Your reply should contain nothing except the lines from the one with "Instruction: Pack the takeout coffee" through the end of the listing below, reproduced exactly and stripped of pictures.

_COLLECTED DATA_
▬▬▬▬▬▬
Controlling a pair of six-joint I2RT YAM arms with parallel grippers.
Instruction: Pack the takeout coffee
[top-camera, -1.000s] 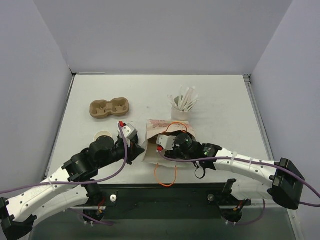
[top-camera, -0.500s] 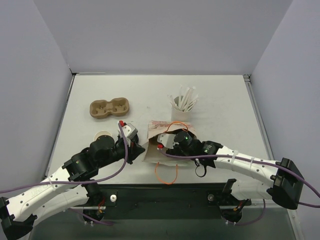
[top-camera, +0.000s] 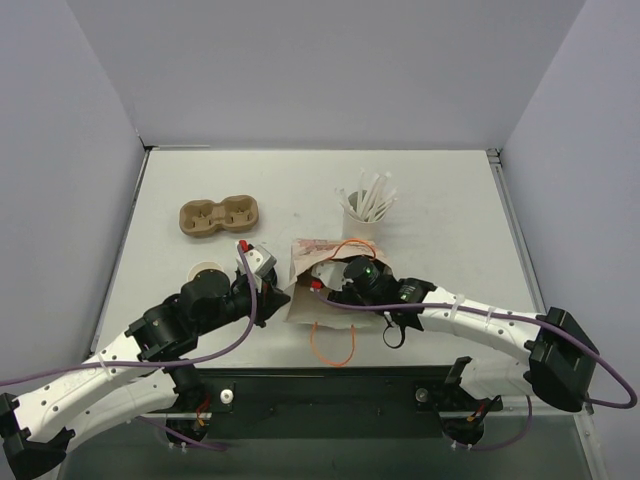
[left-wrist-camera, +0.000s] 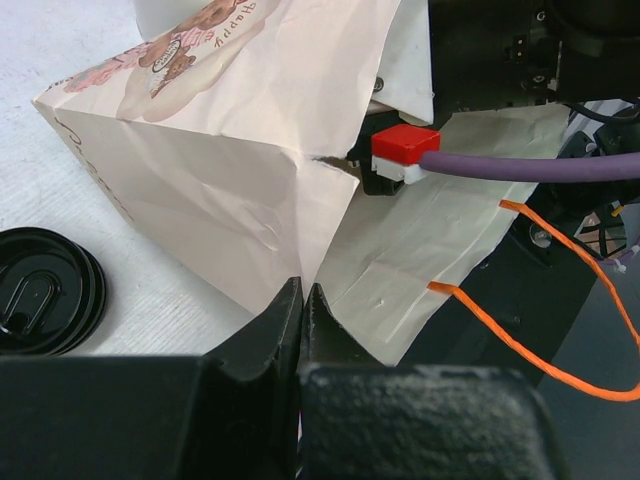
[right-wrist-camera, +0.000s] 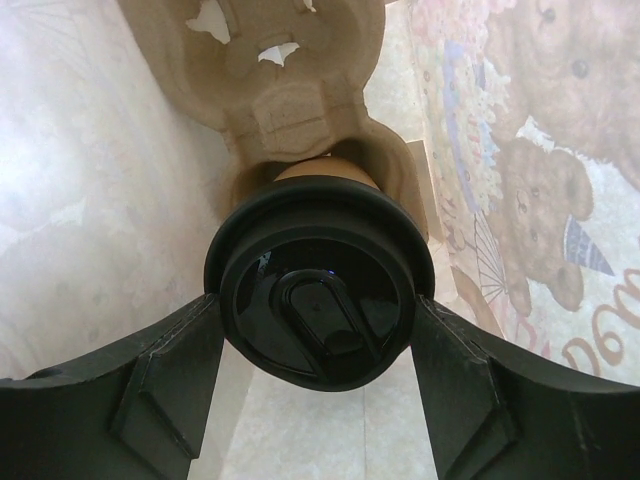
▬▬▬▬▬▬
_TASK ANSWER_
Instruction: Pack the takeout coffee
[top-camera, -1.000s] 
[top-camera, -0.500s] 
[top-camera, +0.000s] 
[left-wrist-camera, +0.000s] 
[right-wrist-camera, +0.000s] 

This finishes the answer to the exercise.